Nationwide, 4.1 million Americans pay more than $10,000 in property taxes alone, according to ATTOM Data Solutions.
In some counties, more than half of residents pay at least that much. In Westchester County, a suburb of New York City, 73% of homeowners pay at least $10,000 in property tax, according to ATTOM. Almost 70% of homeowners in Luna, New Mexico, pay more than $10,000.
Once high-earning filers start adding in their income taxes, they could easily reach tens of thousands of dollars.
All but seven states have an individual income tax. California leads the pack with a top marginal income tax of 13.3%. Oregon, Minnesota, Iowa, New Jersey, Washington, D.C., and New York were all also in the top 10, according to Turbo Tax.
While some residents paying high property and income taxes will be losing out by not being able to fully deduct their expenses, other parts of the bill may offset the loss. The higher standard deduction will make itemizing no longer financially beneficial for some filers — making the cap on the SALT moot.
And the largely lower tax rates will also reduce tax bills and make deductions less valuable. Taxpayers with children will see the child tax credit double to $2,000 per kid under age 17, which could also counteract the SALT limit.
But that won’t help everyone.
“All income classes will see a reduction in tax liability and increase in after-tax income in 2018, though of course this is not true of every filer within each income class,” said Jared Walczak, senior policy analyst at the Tax Foundation.
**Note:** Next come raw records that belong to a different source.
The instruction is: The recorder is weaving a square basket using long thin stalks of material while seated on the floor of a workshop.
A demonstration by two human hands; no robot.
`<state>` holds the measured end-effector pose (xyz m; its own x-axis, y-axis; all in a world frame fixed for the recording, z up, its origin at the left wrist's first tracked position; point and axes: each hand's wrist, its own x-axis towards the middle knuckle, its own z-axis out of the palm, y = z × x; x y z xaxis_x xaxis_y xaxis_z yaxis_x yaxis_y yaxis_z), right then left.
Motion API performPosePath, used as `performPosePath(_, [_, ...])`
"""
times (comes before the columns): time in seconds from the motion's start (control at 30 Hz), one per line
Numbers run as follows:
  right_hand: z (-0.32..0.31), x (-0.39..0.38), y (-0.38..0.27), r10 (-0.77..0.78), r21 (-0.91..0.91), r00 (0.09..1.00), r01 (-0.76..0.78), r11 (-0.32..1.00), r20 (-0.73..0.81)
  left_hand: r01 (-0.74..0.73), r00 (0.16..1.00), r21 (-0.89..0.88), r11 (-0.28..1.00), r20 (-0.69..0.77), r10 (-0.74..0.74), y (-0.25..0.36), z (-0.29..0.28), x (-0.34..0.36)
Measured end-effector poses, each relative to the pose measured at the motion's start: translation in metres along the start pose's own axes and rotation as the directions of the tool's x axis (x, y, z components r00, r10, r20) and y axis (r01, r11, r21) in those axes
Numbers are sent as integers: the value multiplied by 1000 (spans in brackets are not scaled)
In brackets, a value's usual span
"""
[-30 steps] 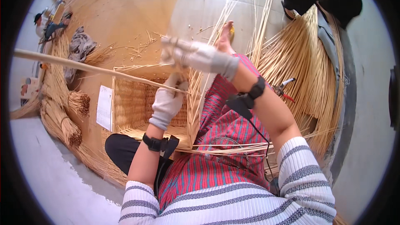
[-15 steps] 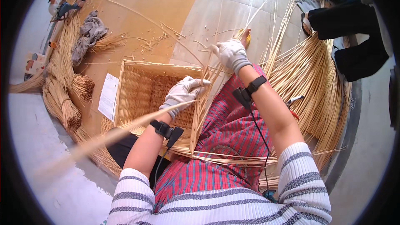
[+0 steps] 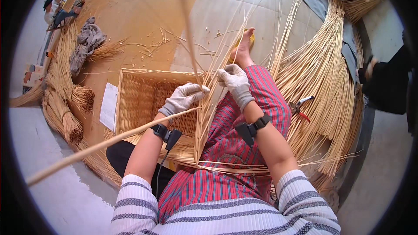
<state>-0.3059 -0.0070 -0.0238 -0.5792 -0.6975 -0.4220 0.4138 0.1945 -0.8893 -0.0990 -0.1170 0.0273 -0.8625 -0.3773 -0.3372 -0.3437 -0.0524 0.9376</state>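
Flanking the basket [image 3: 133,104]: paper [image 3: 109,106], stalks [image 3: 324,82]

A boxy, straw-coloured wicker basket [image 3: 156,75] sits with its rectangular mouth facing the camera, its closely woven inner walls showing. Along its right-hand rim, pale weaving rods [image 3: 203,126] crowd into a thick, unfinished edge. One smooth, stouter rod [image 3: 117,138] slants from the lower left across the basket to that rim; a second rod [image 3: 190,35], blurred at its upper end, rises from it. Slender loose ends [image 3: 227,53] fan beyond the far right corner.
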Motion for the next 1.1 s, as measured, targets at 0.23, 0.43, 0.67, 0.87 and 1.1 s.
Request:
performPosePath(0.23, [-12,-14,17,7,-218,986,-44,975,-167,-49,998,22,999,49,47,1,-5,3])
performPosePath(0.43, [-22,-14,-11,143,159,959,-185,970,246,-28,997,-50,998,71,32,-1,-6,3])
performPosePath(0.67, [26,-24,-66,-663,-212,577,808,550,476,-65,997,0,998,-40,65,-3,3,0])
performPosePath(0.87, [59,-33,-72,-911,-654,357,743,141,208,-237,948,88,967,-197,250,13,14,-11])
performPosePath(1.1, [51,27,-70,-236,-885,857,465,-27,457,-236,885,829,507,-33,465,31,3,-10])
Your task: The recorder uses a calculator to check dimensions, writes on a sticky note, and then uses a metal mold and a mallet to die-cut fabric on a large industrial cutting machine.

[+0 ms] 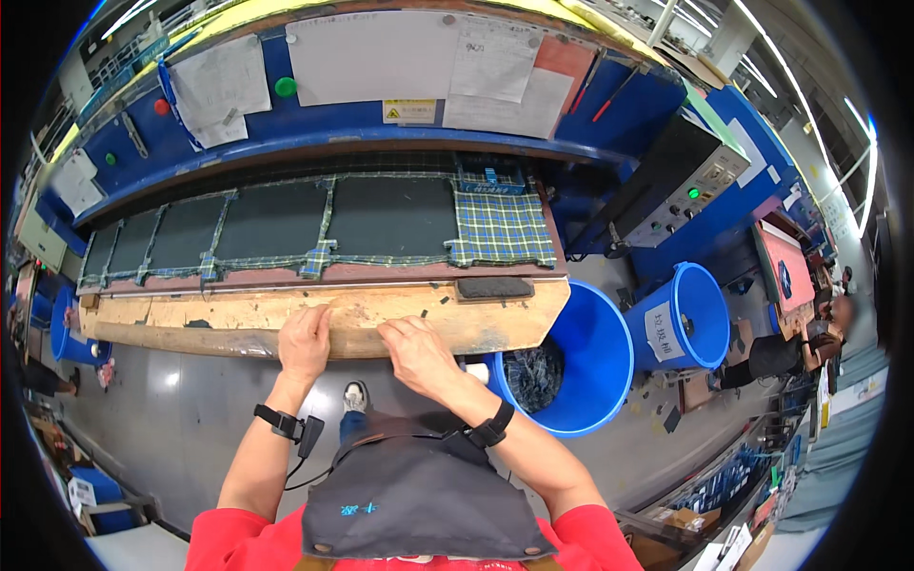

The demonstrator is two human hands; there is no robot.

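Observation:
At the front edge of a long pale wooden ledge (228,316), my left hand (305,341) is closed, its fingers pressed together. To its right, my right hand (422,356) rests over the same edge with fingers bent and drawn together. Whatever either hand might pinch is too small or hidden to make out. Behind the ledge lies a row of dark panels (390,217) bordered with plaid strips. A green and blue plaid fabric piece (505,228) covers the right end of the row. Toward the ledge's right end sits a dark rectangular block (495,288), and small dark scraps dot the wood.
Below the ledge's right end stands a blue bin (609,357) holding dark scraps, with another blue bin (705,300) beyond it. A control box (690,190) with a lit green button juts out at right. Farther right, a person (785,354) is at another table.

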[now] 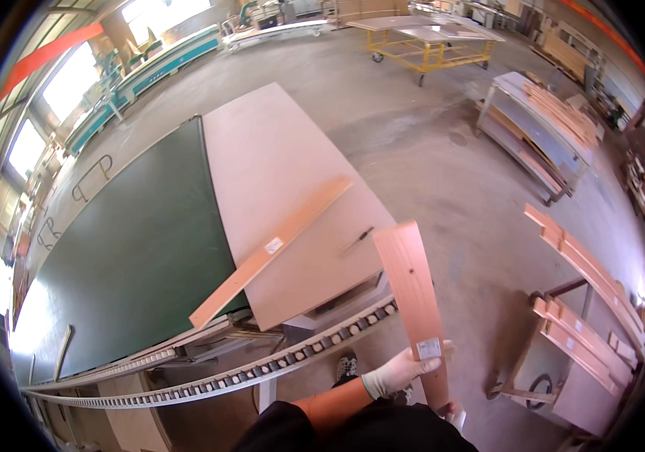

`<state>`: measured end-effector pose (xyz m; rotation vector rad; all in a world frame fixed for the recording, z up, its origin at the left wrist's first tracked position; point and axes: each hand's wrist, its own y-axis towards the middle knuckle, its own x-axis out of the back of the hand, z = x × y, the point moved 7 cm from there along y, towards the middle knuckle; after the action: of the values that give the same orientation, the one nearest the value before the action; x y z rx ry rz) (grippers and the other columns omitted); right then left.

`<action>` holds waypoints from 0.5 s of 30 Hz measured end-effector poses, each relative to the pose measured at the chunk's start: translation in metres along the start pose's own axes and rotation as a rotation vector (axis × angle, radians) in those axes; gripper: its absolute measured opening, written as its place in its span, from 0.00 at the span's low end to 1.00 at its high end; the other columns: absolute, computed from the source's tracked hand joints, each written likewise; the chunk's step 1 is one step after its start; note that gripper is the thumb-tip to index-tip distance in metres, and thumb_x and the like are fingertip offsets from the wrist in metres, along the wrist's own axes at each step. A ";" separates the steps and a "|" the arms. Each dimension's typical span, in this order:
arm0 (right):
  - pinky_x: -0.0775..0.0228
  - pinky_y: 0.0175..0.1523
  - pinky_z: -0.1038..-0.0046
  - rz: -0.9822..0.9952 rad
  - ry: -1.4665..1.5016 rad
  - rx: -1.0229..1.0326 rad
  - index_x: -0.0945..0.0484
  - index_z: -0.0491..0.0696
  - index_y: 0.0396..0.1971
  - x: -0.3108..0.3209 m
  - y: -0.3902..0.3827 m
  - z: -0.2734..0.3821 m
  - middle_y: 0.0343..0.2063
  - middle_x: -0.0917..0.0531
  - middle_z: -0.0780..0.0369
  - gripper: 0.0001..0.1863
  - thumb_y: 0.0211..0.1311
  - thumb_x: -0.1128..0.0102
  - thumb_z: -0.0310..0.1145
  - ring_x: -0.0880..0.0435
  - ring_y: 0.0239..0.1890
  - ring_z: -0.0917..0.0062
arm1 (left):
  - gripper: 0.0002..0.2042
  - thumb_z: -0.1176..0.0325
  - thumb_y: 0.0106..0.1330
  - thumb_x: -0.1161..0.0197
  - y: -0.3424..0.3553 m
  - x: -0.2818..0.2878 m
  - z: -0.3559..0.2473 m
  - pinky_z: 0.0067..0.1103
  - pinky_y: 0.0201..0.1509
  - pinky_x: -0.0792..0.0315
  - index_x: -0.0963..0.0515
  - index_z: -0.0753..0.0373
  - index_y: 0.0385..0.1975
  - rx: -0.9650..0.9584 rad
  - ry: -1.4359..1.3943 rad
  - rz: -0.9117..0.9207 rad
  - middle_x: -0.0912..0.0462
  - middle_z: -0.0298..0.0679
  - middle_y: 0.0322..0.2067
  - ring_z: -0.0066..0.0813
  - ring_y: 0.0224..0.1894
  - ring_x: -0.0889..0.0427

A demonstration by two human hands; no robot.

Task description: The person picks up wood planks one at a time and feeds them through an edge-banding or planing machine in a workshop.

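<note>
Wooden board [410, 282] in hand, extended over the floor [473, 264] beside the pale panel [269, 151].
From my remote seat I have the gloved left hand [397, 375] clasped on the board's edge, just beside its white label [428, 348]; the right hand [455, 415] is at the near end, mostly hidden, so I can't tell how it grips. A second board [303, 218] lies slantwise on the panel, its lower end over the green tabletop [141, 248].
</note>
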<state>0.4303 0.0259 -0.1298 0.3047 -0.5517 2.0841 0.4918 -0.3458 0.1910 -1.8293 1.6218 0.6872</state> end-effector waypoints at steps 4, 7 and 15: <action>0.28 0.32 0.63 0.174 -0.298 -0.030 0.21 0.42 0.27 -0.033 0.000 0.114 0.23 0.18 0.51 0.35 0.57 0.42 0.67 0.16 0.27 0.62 | 0.27 0.61 0.73 0.42 -0.012 0.058 -0.058 0.34 0.70 0.38 0.38 0.68 0.67 -0.068 -0.037 -0.061 0.28 0.44 0.61 0.37 0.66 0.31; 0.29 0.28 0.65 0.137 -0.241 -0.104 0.21 0.40 0.24 -0.051 -0.009 0.093 0.16 0.21 0.57 0.35 0.53 0.35 0.65 0.18 0.22 0.70 | 0.23 0.59 0.76 0.47 -0.025 0.105 -0.099 0.28 0.67 0.36 0.33 0.66 0.64 0.154 0.321 -0.261 0.25 0.40 0.58 0.29 0.61 0.28; 0.30 0.27 0.72 -0.076 -0.144 -0.458 0.17 0.37 0.26 -0.054 -0.030 0.219 0.16 0.20 0.65 0.34 0.56 0.35 0.61 0.24 0.21 0.82 | 0.45 0.51 0.47 0.29 -0.130 0.371 -0.207 0.37 0.69 0.39 0.37 0.69 0.65 0.422 1.840 -1.035 0.31 0.53 0.63 0.49 0.66 0.34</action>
<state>0.4856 -0.1079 0.0457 0.2033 -1.0638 1.8090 0.6654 -0.7401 0.0800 -2.4272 0.8867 -2.0869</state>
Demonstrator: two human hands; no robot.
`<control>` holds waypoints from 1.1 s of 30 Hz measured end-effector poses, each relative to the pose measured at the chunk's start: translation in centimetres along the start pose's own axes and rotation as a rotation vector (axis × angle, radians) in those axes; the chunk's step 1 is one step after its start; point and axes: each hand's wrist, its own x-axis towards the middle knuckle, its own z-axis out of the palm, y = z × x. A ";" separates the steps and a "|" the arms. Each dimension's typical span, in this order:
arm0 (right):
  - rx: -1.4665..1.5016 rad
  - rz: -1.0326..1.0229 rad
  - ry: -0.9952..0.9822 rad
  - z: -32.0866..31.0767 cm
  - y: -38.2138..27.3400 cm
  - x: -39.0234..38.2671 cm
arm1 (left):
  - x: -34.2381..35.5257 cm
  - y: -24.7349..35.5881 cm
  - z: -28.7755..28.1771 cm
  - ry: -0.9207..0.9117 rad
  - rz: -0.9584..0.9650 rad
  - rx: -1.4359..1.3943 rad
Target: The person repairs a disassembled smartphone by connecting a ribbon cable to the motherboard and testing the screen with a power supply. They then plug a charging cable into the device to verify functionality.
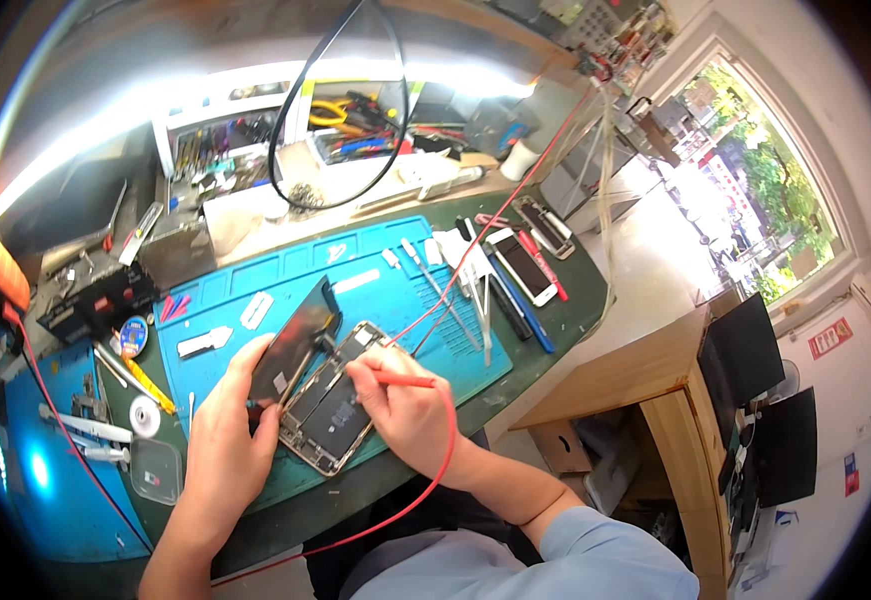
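Observation:
An opened phone (333,425) lies at a slant on the blue work mat (238,357), its dark battery and inner boards bare. Its screen panel (297,325) is tilted up along the phone's left side, and a dark flex cable appears to link the two near the top. My left hand (223,430) grips the panel's lower left edge between thumb and fingers. Pinched in my right hand (413,412) is a red test probe (400,379), pointing at the upper part of the phone's inside. The probe's tip is hidden by my fingers.
A red lead (417,518) loops from the probe below my right wrist. Right of the phone lie tweezers (486,318), pens and a white phone (522,266). A clear box (156,471) and solder spool (144,416) sit left. A black cable loop (272,150) hangs overhead.

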 end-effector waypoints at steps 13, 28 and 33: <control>-0.027 0.064 -0.034 -0.5 -0.3 0.1 | 0.2 0.3 0.1 -0.022 -0.053 -0.062; 0.123 0.164 -0.024 0.6 0.2 -0.7 | -0.2 -0.5 -0.1 -0.040 -0.047 0.010; 0.130 0.164 -0.029 0.4 0.2 -0.6 | -0.1 -0.5 0.0 -0.038 -0.045 0.009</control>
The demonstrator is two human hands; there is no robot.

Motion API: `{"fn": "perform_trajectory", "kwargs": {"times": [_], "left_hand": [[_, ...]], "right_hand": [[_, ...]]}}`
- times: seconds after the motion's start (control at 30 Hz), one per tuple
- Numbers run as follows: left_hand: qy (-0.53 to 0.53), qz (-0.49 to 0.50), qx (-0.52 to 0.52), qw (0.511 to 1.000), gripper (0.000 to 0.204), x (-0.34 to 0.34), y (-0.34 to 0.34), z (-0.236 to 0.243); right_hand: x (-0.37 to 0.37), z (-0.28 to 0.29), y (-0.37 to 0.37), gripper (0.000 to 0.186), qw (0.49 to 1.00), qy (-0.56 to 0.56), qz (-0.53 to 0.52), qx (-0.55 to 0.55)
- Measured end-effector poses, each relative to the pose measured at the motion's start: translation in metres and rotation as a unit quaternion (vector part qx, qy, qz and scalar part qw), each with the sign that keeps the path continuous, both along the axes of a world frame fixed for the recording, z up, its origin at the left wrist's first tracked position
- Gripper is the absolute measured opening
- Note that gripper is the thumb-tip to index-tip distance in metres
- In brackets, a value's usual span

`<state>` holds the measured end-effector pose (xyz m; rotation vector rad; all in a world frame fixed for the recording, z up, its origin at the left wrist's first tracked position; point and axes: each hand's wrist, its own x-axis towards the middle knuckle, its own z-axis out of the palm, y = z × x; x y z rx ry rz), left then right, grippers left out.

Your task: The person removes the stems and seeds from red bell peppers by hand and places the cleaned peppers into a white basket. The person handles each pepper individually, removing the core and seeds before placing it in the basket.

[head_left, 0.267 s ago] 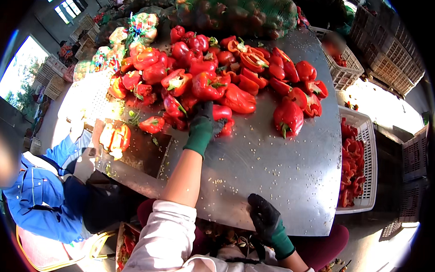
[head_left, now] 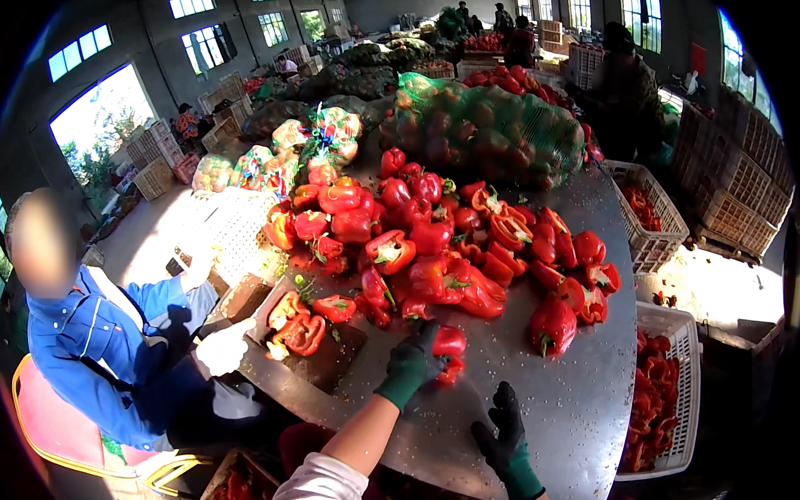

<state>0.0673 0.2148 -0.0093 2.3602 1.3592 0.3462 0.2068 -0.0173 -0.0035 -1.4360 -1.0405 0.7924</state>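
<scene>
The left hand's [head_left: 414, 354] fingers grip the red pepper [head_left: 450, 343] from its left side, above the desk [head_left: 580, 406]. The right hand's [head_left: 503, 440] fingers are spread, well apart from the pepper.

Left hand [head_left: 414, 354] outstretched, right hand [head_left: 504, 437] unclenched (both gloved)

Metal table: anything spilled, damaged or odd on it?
Pale seeds are strewn loose across the bare part of the metal table, and green scraps lie near its left side. Looks messy, but several red peppers are cut open, so probably just cutting debris. Nothing else stands out.
</scene>
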Motion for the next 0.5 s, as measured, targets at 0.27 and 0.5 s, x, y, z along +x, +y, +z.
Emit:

For example, a middle-class couple with no children who itemized last year won’t see much change in their tax bill, and could potentially pay more, according to Damien Martin, a certified public accountant and national tax assistant director at BKD in Missouri. “This is the result of the loss of the personal exemptions and limitation of SALT deduction. Since they do not have children they would not benefit from the expanded child credit, said to have been designed to offset the loss of the exemptions.”
A middle-class family that itemized in 2017 mostly due to their SALT deductions also won’t experience much of a tax cut, if any he added.
Cash-strapped homeowners could also get pinched. “If you’ve been living on the edge and someone yanks away your ability to fully deduct your property taxes, that could mean that if you are used to deducting $20,000 and can only take $10,000, that is [more than $800] a month you are losing in deductions,” said Bill Smith, managing director at CBIZ MHM National Tax Office.
People with multiple properties who are used to being able to fully deduct their property taxes could also feel the pinch, pointed out David Williams, chief tax officer at Intuit, maker of TurboTax.
Married couples get less of a benefit with the new SALT deduction since the limit is the same for both single and married filers.
“This is pretty clearly a marriage penalty,” said Faulhaber from Georgetown. “If you have two unmarried taxpayers both paying $10,000 in SALT, they will get an aggregate $20,000 when they file, whereas if they get married they suddenly lose $10,000 in deductions.”